Last week I circulated that Atlantic article to a few colleagues who specialize in academic writing -- rhet/comp particularly. One of them is utterly against trigger warnings, and the Atlantic article meshed perfectly with his teaching M.O. Mine too, come to that. Again, in academic contexts, I think trigger warnings are generally unnecessary and tend to create sensitivities where analytics are preferable.

In other contexts, however, I can see the need for trigger warnings. I don't think they're necessary in workshop poems at the 'Sphere. And, I should point out, they're not actually required in the header -- I caught a bit of heat for adding one in TDE a year or so ago when I was under the impression that header warnings were required. A thorough reading through the guidelines reveal that they're not. But sometimes there are things that I really don't want to see or read. Things that have a deeply unsettling impact on me that I would like a warning for. For instance: last year one of my "Facebook friends" posted a link that showed a picture of a toddler -- no older than three years old -- with her head caved in by some munition of some kind. The look of anguish in her father's eyes as he was holding her, combined with the sheer horror of the situation literally traumatized me. It's hard to express on an Internet forum that I have a strong constitution and wouldn't throw the term "traumatized" around casually, but suffice it to say that it created afterimages for me, and I would wake up and see the picture before my eyes... Had the story not led with a horrific graphic picture, and instead said "Israeli Toddler Killed by Mortar -- WARNING: GRAPHIC IMAGES," you can be assured that I wouldn't have looked at it.
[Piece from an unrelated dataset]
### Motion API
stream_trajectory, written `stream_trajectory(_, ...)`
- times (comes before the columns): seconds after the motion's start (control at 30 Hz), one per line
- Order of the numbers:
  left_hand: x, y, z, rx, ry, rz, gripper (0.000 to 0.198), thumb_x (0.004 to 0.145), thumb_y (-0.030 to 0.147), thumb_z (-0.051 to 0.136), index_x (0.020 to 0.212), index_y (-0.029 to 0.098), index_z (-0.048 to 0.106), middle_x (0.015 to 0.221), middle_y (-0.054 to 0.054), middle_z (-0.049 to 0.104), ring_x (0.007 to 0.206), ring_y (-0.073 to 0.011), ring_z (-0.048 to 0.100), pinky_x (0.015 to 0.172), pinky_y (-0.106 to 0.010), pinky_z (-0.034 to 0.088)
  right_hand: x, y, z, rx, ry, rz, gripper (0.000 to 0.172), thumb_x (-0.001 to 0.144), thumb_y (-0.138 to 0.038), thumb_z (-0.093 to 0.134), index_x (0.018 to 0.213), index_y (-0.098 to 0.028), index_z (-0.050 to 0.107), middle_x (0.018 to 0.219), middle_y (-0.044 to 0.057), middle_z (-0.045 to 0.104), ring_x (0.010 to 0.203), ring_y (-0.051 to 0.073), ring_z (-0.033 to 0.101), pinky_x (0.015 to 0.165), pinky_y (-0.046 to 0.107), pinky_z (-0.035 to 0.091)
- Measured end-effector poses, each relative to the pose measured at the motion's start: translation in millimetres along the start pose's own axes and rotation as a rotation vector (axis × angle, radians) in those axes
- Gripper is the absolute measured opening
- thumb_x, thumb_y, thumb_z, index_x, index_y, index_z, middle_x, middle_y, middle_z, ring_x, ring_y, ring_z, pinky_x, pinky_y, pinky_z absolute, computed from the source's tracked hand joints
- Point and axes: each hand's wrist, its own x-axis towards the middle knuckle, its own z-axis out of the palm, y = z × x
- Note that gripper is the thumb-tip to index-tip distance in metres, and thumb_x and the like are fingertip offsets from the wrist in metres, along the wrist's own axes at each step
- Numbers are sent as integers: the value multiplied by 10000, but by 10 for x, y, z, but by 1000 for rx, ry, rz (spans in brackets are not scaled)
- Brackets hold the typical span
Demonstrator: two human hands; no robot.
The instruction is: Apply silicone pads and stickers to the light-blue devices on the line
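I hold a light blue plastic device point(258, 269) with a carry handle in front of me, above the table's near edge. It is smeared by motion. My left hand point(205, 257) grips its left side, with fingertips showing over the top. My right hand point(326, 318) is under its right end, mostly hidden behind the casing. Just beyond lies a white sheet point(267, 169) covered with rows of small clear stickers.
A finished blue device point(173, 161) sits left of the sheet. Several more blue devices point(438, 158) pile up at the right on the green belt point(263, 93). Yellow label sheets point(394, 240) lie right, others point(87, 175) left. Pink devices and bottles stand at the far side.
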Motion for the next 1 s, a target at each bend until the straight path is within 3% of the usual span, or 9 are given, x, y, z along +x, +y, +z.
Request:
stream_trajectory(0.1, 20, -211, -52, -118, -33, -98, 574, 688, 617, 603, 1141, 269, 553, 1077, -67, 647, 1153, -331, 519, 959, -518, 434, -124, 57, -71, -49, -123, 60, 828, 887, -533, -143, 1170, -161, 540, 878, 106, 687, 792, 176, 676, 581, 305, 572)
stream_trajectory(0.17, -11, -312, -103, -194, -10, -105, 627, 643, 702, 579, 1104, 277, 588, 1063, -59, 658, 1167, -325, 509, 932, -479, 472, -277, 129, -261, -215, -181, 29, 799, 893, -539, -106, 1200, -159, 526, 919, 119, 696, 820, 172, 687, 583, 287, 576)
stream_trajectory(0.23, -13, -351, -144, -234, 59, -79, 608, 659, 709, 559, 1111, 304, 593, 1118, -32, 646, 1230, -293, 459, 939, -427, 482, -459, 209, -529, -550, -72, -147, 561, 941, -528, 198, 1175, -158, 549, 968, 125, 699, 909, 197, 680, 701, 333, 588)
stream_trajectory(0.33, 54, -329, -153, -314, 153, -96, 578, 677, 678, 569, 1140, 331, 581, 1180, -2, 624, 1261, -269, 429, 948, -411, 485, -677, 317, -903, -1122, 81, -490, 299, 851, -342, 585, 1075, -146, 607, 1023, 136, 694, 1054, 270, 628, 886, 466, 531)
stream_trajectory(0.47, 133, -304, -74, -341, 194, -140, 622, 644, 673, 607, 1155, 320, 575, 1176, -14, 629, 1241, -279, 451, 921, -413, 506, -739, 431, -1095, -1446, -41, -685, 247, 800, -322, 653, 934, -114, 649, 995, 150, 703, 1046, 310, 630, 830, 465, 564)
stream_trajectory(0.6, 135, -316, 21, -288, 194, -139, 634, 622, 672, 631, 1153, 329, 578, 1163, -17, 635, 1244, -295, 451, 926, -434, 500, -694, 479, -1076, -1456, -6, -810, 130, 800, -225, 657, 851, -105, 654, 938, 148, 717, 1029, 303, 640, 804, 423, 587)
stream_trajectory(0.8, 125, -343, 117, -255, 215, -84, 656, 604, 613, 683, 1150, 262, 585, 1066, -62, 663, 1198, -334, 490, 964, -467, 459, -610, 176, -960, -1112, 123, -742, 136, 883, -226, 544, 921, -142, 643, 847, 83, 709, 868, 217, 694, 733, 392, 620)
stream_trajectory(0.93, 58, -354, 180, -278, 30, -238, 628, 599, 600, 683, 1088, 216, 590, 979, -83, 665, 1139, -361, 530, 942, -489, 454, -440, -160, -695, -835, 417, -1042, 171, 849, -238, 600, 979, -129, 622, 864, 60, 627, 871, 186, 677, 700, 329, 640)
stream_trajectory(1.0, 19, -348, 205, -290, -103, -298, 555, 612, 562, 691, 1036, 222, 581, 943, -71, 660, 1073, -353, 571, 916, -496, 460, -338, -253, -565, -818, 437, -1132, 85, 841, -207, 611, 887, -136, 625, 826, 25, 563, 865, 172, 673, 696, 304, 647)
There's a school of thought that maintains that seeing or reading disturbing things is good, because it provokes a response, and hopefully, a reaction. But I don't think that's the case very often in legitimate real-world scenarios. Atrocities are perpetrated every hour of every day worldwide, and there has to be some filter (self-imposed or otherwise) for us to effectively cope in an arguably violent world.

Again, as in most things, context is key.

Max Goodman 08-22-2015 11:12 PM

Trigger warnings in academia and journalism can be harmful. We need to grapple with life's difficulties and feel how others are suffering. College classes and the news should facilitate these things.

When we ask others for help, though, we should be considerate of them. If it occurs to a poet that some of her colleagues might be triggered by something in a workshopped poem, I see no harm in a trigger warning. The worst result is that some may find the warning ridiculous.

Andrew Frisardi 08-23-2015 03:51 AM

Simon, sorry about the misunderstanding but I actually hadn’t read your thread yesterday, so my comment had nothing to do with it. The Atlantic article triggered me. :D My take on the Alan Watts quote is that he meant to say that the mechanized modern nation-state is straitjacketed by rules and regulations, whether the lawyers are behind it (as Maryann suggests) or not. And that is why I see the quote as relevant to what the Atlantic article talks about. It’s a collective mindset.

Having read Simon’s poem now, my feeling is that while it does explore shadowy areas, it is mild and inoffensive compared to, say, Frank Bidart’s sex-deviant serial-killer poems. And if the Bidart is taught in college courses, as I suppose it must be, I wouldn’t want the course description beforehand, or the professor in the middle of the course, to have to issue any “trigger warnings,” since I assume that anyone old enough to be in college knows that literature can often be dark or disturbing. Why can’t students simply be advised to inquire ahead of time, if they’re concerned a course might have subject matter they’d want to avoid for the time being (a perfectly valid choice)? The onus should be on the students to seek out that information in advance, not on the generally overworked and underpaid teachers.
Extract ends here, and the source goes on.